▶ **TASK INSTRUCTIONS**: Beginning with the line that contains "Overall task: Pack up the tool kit" in the material below, print each line exactly until the line that contains "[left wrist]" has been printed, then stop.

====

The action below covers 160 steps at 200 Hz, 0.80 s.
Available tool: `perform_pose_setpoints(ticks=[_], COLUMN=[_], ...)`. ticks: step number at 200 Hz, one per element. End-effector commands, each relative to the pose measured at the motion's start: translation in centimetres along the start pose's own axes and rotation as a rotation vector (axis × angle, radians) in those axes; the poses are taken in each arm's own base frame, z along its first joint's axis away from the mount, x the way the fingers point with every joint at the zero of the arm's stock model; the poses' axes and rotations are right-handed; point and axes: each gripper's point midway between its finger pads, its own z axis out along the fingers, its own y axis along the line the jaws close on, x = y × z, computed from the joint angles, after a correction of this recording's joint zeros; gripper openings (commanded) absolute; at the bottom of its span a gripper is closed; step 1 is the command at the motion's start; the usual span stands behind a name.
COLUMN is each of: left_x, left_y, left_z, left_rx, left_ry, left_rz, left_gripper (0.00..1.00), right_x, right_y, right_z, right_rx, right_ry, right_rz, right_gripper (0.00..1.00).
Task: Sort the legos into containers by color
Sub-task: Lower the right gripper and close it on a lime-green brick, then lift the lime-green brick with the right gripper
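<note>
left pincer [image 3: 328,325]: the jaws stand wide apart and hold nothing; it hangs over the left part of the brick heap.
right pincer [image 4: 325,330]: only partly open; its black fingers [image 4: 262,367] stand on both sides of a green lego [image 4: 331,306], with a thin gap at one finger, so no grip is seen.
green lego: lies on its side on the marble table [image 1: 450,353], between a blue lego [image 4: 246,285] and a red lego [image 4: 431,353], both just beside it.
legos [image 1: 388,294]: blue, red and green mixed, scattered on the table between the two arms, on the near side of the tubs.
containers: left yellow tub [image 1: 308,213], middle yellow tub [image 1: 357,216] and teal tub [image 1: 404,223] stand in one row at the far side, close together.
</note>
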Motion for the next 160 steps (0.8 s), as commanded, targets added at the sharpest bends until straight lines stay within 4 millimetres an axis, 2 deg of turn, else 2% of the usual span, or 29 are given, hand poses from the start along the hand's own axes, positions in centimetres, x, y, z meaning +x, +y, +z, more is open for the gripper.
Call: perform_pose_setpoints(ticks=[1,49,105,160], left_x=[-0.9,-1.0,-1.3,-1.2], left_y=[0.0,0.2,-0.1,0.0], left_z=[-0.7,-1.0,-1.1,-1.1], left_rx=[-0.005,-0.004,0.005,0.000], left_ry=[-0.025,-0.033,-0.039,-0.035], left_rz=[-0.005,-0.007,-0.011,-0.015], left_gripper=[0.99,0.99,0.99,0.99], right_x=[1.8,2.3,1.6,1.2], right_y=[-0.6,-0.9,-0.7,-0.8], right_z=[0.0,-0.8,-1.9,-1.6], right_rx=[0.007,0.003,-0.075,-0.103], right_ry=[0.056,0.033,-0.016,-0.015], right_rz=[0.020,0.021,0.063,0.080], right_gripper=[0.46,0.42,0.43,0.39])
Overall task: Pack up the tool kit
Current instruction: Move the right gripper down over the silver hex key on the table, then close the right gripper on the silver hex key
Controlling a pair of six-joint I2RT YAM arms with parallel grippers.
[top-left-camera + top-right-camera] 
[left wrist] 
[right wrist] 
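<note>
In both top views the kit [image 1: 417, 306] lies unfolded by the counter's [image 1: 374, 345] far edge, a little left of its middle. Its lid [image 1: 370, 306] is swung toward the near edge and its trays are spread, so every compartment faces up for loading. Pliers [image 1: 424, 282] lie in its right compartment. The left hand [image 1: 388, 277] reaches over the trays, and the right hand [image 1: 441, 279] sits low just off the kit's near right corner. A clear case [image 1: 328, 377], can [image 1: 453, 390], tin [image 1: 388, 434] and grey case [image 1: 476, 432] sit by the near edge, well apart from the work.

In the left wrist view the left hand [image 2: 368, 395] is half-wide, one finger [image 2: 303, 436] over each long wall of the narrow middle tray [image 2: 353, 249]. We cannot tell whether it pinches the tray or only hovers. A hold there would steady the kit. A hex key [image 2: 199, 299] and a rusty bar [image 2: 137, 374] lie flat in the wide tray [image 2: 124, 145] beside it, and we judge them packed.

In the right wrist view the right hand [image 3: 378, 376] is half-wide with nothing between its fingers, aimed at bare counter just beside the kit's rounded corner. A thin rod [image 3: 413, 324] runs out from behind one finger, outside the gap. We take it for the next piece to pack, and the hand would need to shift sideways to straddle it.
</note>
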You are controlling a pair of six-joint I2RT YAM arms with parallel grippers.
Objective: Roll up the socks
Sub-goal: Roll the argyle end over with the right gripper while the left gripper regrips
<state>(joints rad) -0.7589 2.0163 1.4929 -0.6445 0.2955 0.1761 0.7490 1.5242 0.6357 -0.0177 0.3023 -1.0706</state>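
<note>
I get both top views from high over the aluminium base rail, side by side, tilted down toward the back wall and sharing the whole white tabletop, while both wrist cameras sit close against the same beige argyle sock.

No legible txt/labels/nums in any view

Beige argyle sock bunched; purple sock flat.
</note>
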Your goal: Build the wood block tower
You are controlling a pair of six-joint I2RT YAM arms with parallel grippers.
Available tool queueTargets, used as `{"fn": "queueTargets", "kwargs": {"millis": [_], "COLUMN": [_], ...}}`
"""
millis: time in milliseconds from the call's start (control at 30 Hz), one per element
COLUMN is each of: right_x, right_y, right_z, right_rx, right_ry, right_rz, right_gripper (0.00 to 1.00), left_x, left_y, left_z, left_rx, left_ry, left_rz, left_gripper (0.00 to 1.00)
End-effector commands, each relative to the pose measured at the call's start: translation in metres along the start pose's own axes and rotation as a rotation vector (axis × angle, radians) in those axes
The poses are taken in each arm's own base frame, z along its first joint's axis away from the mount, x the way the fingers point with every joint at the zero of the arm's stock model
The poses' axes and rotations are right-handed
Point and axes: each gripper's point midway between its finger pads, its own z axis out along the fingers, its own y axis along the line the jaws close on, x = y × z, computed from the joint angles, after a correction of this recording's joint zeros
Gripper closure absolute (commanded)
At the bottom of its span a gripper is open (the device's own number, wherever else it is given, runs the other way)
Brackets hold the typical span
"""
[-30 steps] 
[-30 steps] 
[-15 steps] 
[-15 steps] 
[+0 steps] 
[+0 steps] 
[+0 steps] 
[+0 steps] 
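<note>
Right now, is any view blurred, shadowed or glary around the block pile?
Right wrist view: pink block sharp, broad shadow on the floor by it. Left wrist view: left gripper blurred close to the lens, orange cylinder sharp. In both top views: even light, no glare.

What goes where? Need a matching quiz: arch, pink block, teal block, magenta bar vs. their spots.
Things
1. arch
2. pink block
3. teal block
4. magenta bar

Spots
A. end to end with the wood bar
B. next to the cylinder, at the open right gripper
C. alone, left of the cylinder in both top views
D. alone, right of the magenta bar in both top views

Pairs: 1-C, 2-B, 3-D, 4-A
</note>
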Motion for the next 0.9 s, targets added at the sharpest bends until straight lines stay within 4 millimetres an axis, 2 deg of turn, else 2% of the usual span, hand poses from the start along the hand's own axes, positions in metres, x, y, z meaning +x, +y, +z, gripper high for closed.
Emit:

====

▶ **EXERCISE RESULT**:
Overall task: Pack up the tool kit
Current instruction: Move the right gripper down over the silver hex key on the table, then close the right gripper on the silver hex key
Controlling a pair of six-joint I2RT YAM arms with parallel grippers.
[top-left-camera + top-right-camera] 
[left wrist] 

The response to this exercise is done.